Work to be completed |
Retype the lines below exactly, but only those from the line that has "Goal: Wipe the" through the line that has "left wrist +". Omit every picture.

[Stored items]
***
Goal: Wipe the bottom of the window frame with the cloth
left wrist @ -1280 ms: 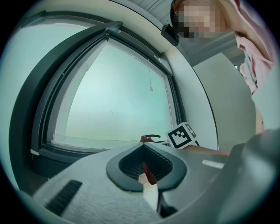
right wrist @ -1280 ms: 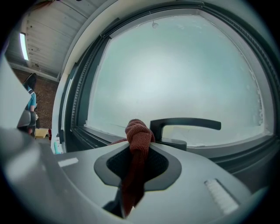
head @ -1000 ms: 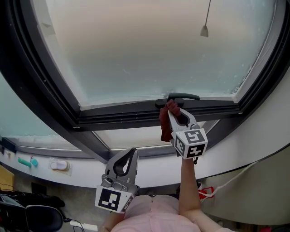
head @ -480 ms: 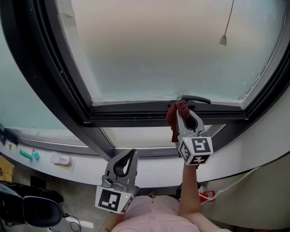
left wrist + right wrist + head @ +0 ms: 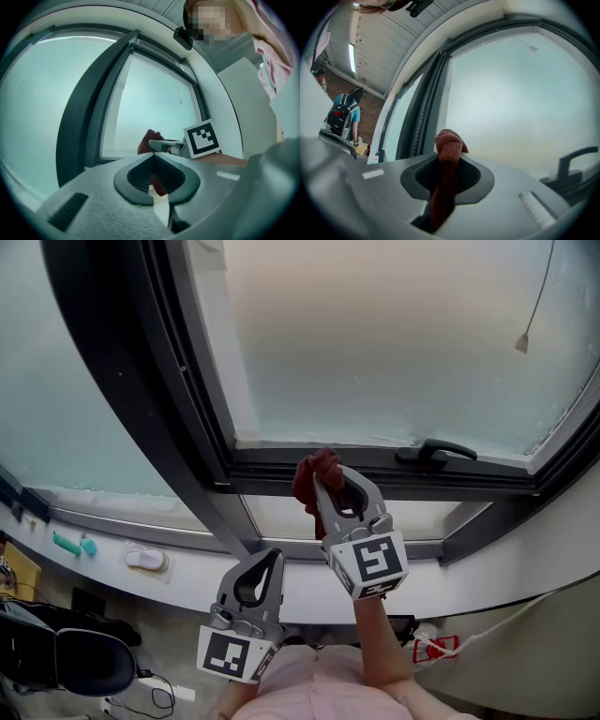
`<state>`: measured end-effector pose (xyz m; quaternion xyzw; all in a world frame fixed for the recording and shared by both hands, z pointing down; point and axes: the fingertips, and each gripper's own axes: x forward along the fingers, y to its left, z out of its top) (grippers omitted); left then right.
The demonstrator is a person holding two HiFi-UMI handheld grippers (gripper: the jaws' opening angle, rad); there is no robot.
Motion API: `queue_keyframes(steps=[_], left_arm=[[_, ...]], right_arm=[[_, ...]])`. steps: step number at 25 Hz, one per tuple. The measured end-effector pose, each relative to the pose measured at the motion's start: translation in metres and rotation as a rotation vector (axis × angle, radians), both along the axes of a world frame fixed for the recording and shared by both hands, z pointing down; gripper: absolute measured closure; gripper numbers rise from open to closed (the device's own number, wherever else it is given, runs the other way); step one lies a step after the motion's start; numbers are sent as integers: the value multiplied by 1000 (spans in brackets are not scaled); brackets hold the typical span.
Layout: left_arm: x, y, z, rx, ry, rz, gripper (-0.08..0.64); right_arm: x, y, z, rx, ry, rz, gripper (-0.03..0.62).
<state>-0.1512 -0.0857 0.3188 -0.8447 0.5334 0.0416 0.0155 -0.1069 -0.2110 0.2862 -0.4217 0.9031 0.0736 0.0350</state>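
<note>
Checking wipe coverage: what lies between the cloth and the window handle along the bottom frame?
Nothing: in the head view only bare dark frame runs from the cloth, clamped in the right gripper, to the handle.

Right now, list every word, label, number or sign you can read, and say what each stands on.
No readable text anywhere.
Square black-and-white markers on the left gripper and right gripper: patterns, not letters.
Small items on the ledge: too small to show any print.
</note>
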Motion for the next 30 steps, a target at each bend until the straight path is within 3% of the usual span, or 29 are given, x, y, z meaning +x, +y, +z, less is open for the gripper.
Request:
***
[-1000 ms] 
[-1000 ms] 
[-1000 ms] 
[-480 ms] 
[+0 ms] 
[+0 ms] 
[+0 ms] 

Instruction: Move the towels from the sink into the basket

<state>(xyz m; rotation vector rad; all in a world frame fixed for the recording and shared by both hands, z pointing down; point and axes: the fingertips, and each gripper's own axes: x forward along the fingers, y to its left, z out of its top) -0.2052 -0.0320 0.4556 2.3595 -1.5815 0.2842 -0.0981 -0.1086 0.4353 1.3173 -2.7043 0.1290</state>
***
Reply to the task |
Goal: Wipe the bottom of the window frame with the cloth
left wrist @ -1280 ms: 
right wrist @ -1280 ms: 
head @ -1000 ms: 
head @ -480 ms: 
left wrist + right wrist + head @ +0 ms: 

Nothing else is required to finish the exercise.